═════ RECORDED DATA ═════

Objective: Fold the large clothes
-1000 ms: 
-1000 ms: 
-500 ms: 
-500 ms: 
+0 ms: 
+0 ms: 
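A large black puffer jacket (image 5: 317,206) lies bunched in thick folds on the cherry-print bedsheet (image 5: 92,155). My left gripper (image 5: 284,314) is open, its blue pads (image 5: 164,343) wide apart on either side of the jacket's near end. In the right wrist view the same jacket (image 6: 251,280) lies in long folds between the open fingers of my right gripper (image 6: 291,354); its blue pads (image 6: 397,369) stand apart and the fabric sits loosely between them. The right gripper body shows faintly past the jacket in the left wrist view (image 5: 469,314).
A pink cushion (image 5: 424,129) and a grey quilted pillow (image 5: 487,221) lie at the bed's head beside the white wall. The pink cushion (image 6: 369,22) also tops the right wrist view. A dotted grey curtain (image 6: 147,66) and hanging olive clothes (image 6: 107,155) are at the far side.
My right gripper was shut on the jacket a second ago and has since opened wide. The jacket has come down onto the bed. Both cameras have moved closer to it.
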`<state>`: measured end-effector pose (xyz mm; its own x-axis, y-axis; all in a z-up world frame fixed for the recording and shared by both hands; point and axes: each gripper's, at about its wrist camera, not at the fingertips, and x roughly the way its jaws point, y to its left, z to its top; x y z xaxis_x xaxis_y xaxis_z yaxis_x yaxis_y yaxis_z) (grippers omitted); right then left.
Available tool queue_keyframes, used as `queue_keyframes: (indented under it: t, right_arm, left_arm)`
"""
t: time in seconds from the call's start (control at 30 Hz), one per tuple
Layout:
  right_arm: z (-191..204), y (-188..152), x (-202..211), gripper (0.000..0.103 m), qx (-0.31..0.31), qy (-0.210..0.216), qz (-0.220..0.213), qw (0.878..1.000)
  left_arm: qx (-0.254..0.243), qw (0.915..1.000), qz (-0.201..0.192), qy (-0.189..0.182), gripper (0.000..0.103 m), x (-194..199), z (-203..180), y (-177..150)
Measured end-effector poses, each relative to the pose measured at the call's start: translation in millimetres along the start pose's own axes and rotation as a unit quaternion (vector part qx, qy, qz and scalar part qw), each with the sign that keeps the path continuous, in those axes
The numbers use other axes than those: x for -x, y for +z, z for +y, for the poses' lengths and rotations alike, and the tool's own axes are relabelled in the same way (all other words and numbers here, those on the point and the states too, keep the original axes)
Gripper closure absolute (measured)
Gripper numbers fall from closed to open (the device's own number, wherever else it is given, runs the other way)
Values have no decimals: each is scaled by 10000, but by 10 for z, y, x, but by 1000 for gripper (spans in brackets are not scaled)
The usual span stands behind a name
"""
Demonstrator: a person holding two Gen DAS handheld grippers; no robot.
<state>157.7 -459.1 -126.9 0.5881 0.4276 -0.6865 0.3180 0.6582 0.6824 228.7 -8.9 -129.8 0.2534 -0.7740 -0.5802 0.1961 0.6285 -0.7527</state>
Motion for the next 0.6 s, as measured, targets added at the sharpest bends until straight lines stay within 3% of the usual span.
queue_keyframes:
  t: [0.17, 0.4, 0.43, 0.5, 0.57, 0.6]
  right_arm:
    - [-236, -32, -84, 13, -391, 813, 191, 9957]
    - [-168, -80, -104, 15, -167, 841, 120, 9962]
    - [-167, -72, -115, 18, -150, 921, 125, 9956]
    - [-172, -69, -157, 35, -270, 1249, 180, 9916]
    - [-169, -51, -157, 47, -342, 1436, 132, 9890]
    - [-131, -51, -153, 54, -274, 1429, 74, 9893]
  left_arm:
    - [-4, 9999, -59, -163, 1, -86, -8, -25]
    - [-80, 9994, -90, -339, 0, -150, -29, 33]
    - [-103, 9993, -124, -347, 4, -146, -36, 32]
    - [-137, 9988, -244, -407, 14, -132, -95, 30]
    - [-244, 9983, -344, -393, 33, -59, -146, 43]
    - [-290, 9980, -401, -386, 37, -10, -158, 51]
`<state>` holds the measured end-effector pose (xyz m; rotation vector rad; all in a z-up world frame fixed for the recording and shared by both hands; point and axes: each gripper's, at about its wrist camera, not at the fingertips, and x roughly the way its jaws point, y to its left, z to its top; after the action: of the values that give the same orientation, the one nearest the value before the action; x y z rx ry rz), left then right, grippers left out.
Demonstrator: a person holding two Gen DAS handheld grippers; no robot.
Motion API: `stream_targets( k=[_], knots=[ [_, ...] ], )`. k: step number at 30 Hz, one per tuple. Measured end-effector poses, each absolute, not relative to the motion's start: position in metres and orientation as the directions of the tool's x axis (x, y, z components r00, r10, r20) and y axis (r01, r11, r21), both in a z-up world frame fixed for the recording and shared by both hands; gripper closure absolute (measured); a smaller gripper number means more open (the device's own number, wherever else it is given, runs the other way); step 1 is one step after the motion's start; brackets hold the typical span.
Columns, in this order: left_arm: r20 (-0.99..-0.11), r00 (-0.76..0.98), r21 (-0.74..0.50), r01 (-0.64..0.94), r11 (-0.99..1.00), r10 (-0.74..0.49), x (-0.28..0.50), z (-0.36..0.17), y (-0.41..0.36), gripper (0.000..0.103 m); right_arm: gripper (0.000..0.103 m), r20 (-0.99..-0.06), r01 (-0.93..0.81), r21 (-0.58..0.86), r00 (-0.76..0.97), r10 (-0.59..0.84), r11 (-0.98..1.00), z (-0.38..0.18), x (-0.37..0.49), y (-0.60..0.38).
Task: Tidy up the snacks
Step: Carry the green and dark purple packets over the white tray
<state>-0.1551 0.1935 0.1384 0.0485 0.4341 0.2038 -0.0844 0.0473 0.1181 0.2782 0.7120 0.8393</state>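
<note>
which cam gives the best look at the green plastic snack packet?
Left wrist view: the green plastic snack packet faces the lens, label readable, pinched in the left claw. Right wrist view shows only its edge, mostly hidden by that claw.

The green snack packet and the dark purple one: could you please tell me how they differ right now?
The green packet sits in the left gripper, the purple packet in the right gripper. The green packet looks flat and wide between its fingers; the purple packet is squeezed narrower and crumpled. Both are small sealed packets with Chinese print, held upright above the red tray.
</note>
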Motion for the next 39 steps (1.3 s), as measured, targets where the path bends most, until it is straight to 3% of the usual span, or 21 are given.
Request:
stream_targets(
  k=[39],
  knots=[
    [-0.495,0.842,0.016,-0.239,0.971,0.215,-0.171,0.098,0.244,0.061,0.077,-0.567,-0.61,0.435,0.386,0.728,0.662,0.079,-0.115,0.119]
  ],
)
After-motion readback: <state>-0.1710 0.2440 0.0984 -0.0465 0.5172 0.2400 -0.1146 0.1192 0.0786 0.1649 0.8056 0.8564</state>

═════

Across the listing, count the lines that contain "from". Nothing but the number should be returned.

2